Cisco research warns EU infrastructure debt could be the emerging drag on AI value

Cisco research warns EU infrastructure debt could be the emerging drag on AI value


Cisco just released its third annual Cisco AI Readiness Index*, showing that about 7% of organizations surveyed in the European Union (EU) —and 13% globally— outperform their peers across every measure of AI value. This year’s report reveals early signs of disruption to value: rising AI workloads, insufficient GPU capacity, and a lack of centralized data, among others.

AI infrastructure debt: the emerging drag on value

The report introduces the concept of AI infrastructure debt, the modern evolution of technical and digital debt that once held back digital transformation. It’s the silent accumulation of compromises, deferred upgrades, and underfunded architecture that erodes the value of AI over time.

Some early warning signs are already visible: in the surveyed EU countries, 45% expect workloads to rise by over 30% within three years, 66% struggle to centralize data, only 23% have robust GPU capacity, and 21% can detect or prevent AI-specific threats. Over a third (36%) of EU respondents say their networks can’t scale for complexity or data volume, and just 9% describe their networks as flexible or adaptable.

These early warning signs point to a gap between AI ambition and operational readiness. The companies that are most ready show a sustained advantage across the board, indicating a new form of resilience: a disciplined, system approach that balances strategic drivers with the data and infrastructure needed to keep pace with AI’s accelerating evolution. They’re already architecting for the future with 98% designing their networks for the growth, scale and complexity of AI, compared to 32% in the seven EU countries surveyed.

The combination of foresight and foundation is delivering real, tangible results at a time when two major forces are starting to reshape the landscape: AI agents, which raise the bar for scale, security, and governance; and AI infrastructure debt, the early warning signs of hidden bottlenecks that threaten to erode long-term value.

The AI Readiness Index pinpoints some of the same critical gaps identified by the EU’s Apply AI Strategy, and makes it clear that organizations taking a disciplined, early approach to AI are already reaping measurable rewards. Readiness is the true differentiator; those who invest in robust infrastructure and proactive strategies are positioning themselves to capture the full value of AI, both now and as demands accelerate. The upcoming EU Cloud and AI Development Act is an opportunity to empower Europe to build the strong infrastructure foundations needed for scalable AI innovation.

Cisco’s research outlines a consistent pattern among AI leaders delivering real returns.
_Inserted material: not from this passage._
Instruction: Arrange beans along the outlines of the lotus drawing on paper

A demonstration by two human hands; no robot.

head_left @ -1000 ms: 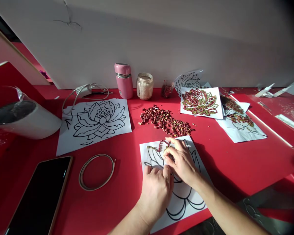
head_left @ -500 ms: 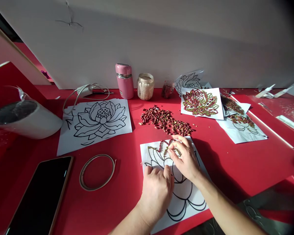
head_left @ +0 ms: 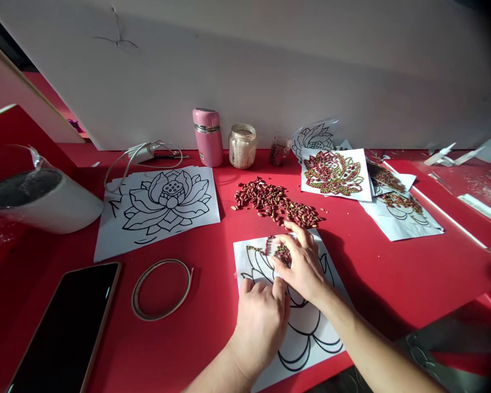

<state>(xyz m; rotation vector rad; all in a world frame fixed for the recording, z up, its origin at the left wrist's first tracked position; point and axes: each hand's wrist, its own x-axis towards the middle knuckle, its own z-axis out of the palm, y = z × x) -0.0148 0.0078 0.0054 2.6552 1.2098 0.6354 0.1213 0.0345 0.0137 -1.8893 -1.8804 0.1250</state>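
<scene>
A white sheet with a black lotus outline [head_left: 298, 349] lies on the red table in front of me. Red and green beans line parts of its upper petals. My left hand [head_left: 262, 314] rests curled on the sheet's left side, knuckles up; its palm is hidden, so what it may hold cannot be seen. Over the top of the drawing, my right hand [head_left: 300, 265] is bent downward, thumb and index finger apart with a patch of beans [head_left: 283, 253] showing between them. Just beyond its fingers lies a loose pile of red-brown beans [head_left: 270, 199].
Printed lotus sheets [head_left: 172, 202] lie left, above a tape roll [head_left: 136, 295] and phone [head_left: 61, 327]. A white cup [head_left: 65, 202] is at far left. A pink flask [head_left: 208, 139] and jar [head_left: 242, 147] stand behind. Bean-covered pictures [head_left: 333, 173] are at right.
My right hand has moved slightly left and down over the sheet, and its thumb and index finger have spread, exposing the bean patch. My left hand has stayed put.
</scene>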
  • AI should be part of the business, not a side project
    Nearly half (48%) of EU survey respondents say they have a defined AI roadmap, and 27% have a change-management plan. For pacesetters globally, budgets match intent, with 79% making AI the top investment priority. But this number drastically falls to 18% overall in the EU, with 34% having short- and long-term funding strategies.
  • Building infrastructure that’s ready to grow
    71% of pacesetters globally say their networks are fully flexible and can scale instantly for any AI project, showing a major gap with the surveyed EU countries (9% overall). In the EU, 39% of respondents say they plan on investing in new data-center capacity within the next 12 months.
  • Moving pilots into production
    In the EU, only 8% of respondents have a mature, repeatable innovation process for generating and scaling AI use cases, and 11% have already finalized those use cases.
  • Turning security into strength
    Only 34% of all EU respondents are highly aware of AI-specific threats, a fourth (24%) integrate AI into their security and identity systems, and 35% are fully equipped to control and secure AI agents.

Pacesetters achieve more widespread results than their peers because of their approach: 90% report gains in profitability, productivity, and innovation, compared with 57% overall across the EU.

*About the Cisco AI Readiness Index 2025

The Cisco AI Readiness Index 2025 is a global study, now in its third year, based on a double-blind survey of 8,000 senior IT and business leaders responsible for AI strategy at organizations with over 500 employees across 26 industries. The survey included close to 1,500 respondents from seven EU countries (France, Germany, Italy, Netherlands, Poland, Spain, Sweden).